INFORMATION PROVIDED below:

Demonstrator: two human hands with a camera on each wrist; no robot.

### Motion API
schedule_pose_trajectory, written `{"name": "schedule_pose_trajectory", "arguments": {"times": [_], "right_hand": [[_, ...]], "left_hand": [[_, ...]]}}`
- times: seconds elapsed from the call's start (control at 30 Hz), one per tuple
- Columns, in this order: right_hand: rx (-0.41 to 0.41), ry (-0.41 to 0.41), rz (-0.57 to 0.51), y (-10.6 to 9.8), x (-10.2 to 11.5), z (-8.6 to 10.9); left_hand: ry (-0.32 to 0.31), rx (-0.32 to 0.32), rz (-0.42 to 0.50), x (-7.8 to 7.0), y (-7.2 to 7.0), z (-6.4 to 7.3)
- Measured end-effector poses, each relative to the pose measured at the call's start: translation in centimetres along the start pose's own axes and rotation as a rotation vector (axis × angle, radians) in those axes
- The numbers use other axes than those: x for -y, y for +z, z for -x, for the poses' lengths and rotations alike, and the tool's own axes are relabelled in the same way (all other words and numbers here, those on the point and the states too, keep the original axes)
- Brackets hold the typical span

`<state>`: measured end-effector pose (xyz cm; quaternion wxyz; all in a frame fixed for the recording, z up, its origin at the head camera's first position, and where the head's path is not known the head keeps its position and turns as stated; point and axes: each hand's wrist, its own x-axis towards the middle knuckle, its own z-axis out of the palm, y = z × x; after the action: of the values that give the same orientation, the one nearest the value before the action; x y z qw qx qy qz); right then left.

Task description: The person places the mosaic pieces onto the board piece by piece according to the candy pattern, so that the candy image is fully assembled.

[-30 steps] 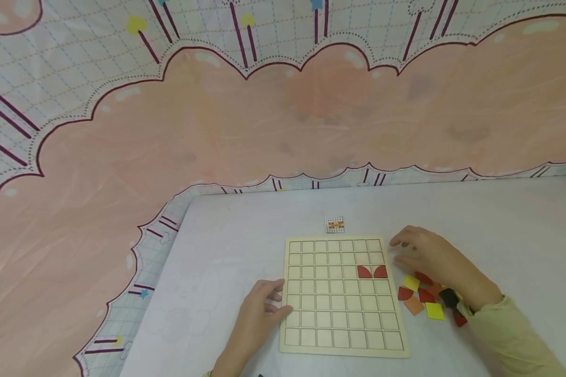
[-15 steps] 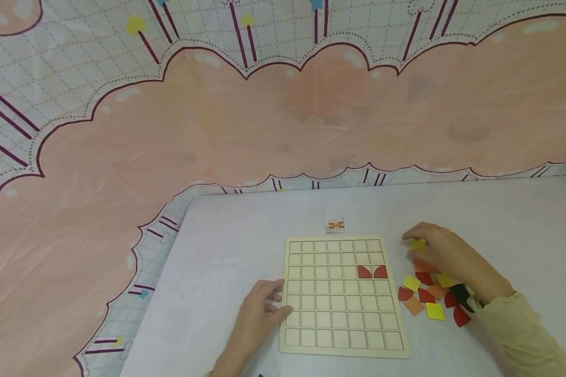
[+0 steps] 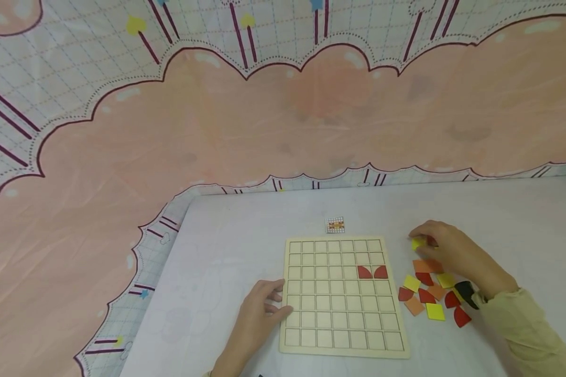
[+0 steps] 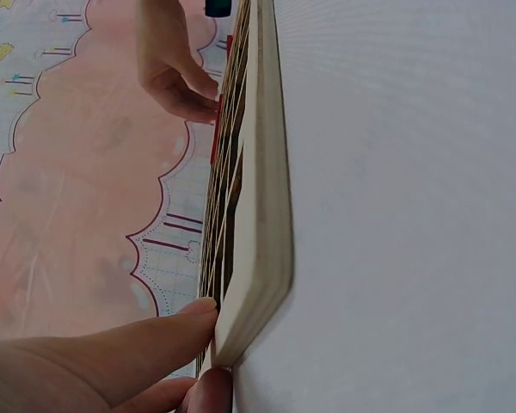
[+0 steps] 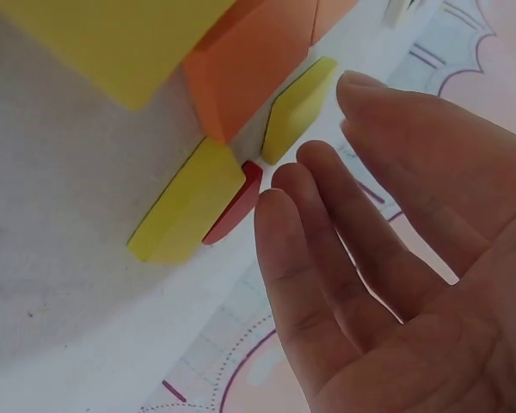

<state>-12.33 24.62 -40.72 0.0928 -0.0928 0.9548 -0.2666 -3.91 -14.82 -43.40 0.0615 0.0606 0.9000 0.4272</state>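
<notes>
My left hand (image 3: 259,311) rests at the left edge of a square wooden grid board (image 3: 344,239), thumb on the rim; the left wrist view shows its fingertips touching the board's edge (image 4: 262,258). Two red quarter-circle tiles lie in the board, a left one (image 3: 364,272) and a right one (image 3: 380,272). To the right of the board, my right hand (image 3: 445,248) is over a yellow tile (image 3: 417,243). In the right wrist view its fingers (image 5: 284,249) stay extended beside a yellow tile (image 5: 301,112) and a red tile (image 5: 239,205), pinching nothing visible.
Loose tiles lie right of the board, among them an orange tile (image 3: 413,306), a yellow tile (image 3: 435,311) and a red tile (image 3: 461,317). A small pattern card (image 3: 335,225) lies behind the board on the white table (image 3: 226,235). A dark object (image 3: 467,293) sits at my right wrist.
My right hand has moved right, away from the board's edge and over the yellow tile, uncovering more of the pile. My left hand has stayed put.
</notes>
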Motion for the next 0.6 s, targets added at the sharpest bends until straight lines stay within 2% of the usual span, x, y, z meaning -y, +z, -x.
{"name": "schedule_pose_trajectory", "arguments": {"times": [0.6], "right_hand": [[0.009, 0.011, 0.024, 0.1, -0.52, -0.54]], "left_hand": [[-0.001, 0.008, 0.0, 0.03, -0.01, -0.03]]}}
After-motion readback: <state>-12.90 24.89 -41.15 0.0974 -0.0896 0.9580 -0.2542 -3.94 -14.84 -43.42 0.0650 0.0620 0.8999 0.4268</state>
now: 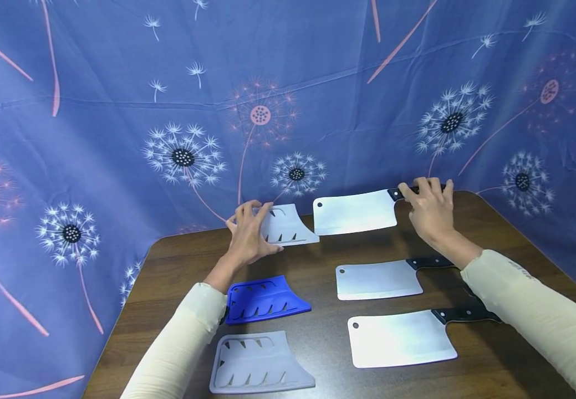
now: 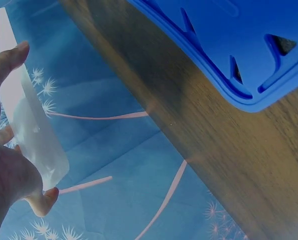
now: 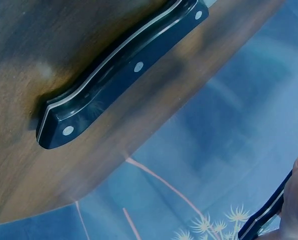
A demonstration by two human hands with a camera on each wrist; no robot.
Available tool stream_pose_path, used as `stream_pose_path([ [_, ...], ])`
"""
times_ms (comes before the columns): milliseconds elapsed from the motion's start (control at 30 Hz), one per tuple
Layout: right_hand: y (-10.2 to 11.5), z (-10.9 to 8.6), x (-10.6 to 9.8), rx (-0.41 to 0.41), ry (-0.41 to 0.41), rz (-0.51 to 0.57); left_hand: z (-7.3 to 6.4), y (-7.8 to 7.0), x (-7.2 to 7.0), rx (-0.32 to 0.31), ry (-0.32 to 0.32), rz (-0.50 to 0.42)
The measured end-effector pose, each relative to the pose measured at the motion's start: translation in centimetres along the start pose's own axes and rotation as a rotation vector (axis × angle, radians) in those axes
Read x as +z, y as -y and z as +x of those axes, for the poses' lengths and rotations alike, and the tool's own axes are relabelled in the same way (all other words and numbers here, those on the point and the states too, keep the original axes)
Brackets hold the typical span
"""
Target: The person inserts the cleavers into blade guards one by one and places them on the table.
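Both arms reach forward over the wooden table (image 1: pixel 168 277), in pale sleeves, the left reaching straight ahead and the right angling inward from the side. The left hand (image 1: pixel 249 233) is spread wide across a white knife cover (image 1: pixel 285 224), fingers on its upper edge and thumb at the lower, holding it between them at the table's far side. The right hand (image 1: pixel 429 210) is bent down from the wrist, its fingers around the black handle of the far knife (image 1: pixel 355 213). That blade points left, its lower corner just beside the white cover's tip; whether they touch I cannot tell.

Nearer the person, a blue cover (image 1: pixel 265 302) and a grey cover (image 1: pixel 260 360) lie on the left, with the middle knife (image 1: pixel 377 280) and the near knife (image 1: pixel 399 341) to their right.

The left wrist camera shows the blue cover's rounded corner and cut slots close up, which the left arm partly hides in the head view. The right wrist camera shows the butt and three rivets of a handle on the wood (image 3: pixel 124 75), while the gripped handle appears only at the lower right, against the flowered cloth (image 1: pixel 367 138).
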State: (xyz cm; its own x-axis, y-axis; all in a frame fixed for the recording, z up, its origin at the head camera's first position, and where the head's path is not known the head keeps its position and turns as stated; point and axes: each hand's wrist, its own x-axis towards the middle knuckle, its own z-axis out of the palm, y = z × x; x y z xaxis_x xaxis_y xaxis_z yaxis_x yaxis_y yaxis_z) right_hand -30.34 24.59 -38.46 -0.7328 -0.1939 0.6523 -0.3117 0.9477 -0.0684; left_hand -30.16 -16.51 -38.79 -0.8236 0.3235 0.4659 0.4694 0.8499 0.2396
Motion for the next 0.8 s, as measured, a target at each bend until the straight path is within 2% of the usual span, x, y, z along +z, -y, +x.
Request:
stream_pose_path([
  [133, 0.23, 0.01, 0.10, -0.029, -0.005, 0.001, -0.10, -0.01, 0.14, 0.024, -0.013, 0.035],
  [300, 0.32, 0.05, 0.44, -0.058, -0.051, 0.012, -0.12, -0.23, 0.31, 0.052, -0.023, 0.056],
  [533, 0.40, 0.00, 0.55, -0.106, -0.074, -0.023, -0.16, -0.48, 0.26, 0.072, -0.020, 0.095],
  [800, -0.34, -0.15, 0.48, -0.171, -0.116, -0.070, -0.17, -0.50, 0.44, 0.040, 0.007, 0.063],
])
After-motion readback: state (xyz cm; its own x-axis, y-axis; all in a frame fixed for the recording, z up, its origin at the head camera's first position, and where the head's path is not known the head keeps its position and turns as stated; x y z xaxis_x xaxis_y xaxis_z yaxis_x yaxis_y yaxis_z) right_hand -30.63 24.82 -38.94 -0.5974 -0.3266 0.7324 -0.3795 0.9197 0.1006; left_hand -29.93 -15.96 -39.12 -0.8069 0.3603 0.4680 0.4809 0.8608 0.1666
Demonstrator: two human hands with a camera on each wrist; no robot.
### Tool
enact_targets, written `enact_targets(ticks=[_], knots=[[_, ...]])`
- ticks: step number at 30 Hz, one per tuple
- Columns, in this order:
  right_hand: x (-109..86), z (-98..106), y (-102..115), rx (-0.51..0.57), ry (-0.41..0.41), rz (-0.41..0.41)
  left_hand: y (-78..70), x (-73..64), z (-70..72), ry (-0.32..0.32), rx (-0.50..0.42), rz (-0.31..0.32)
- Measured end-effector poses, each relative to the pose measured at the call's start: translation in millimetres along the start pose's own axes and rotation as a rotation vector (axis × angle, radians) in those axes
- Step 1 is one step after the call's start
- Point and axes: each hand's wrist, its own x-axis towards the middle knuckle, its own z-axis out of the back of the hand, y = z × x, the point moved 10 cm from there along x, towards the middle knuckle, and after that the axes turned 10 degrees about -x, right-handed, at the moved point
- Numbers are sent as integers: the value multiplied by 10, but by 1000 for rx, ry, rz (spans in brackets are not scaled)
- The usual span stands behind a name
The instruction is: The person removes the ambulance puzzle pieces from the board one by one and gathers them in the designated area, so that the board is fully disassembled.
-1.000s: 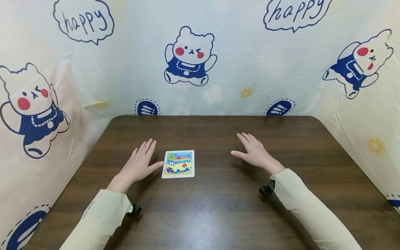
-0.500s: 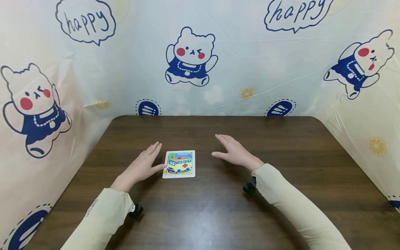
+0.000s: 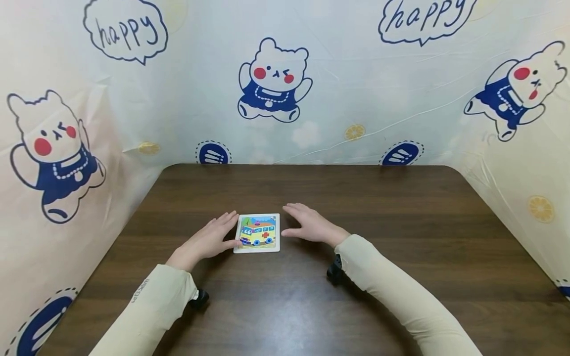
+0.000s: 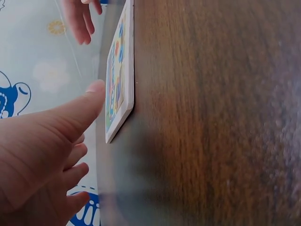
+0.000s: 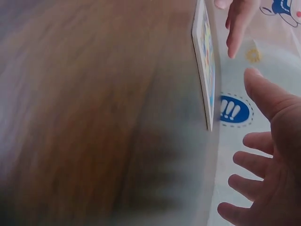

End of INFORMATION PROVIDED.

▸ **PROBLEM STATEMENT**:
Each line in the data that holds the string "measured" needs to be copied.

▸ **PROBLEM SOLUTION**:
- Measured end-effector poses, each relative to the pose measured at the call's start: translation in centimetres along the start pose's own axes and rotation as a rotation vector (axis × angle, radians) in those axes
`<state>`: measured end-effector pose (xyz cm; quaternion wxyz; all in a frame fixed for the recording, z up, its origin at the head camera's first position, and where the head's path is not known the head keeps its position and turns as stated; point and axes: each hand's wrist, its own x-axis towards the middle knuckle, its own z-axis out of the palm, y = z × x; after the action: of the values that give the same orientation, the one nearest the value before the action; x y z qw qx qy qz); right then left.
The measured end-effector pose, each relative to the pose measured at the motion's start: translation in centimetres along the start pose's own axes and rotation as a rotation vector (axis × angle, radians) in those axes
Motion for the next 0.8 s, as measured, a target at each bend until the straight path is within 2% of the usual span, x, y, z along +z, -y, +x.
- Measured end-effector poses, each relative to the pose measured at the call's start: translation in millimetres along the start pose's own axes and rotation as a rotation vector (axis × angle, radians) in those axes

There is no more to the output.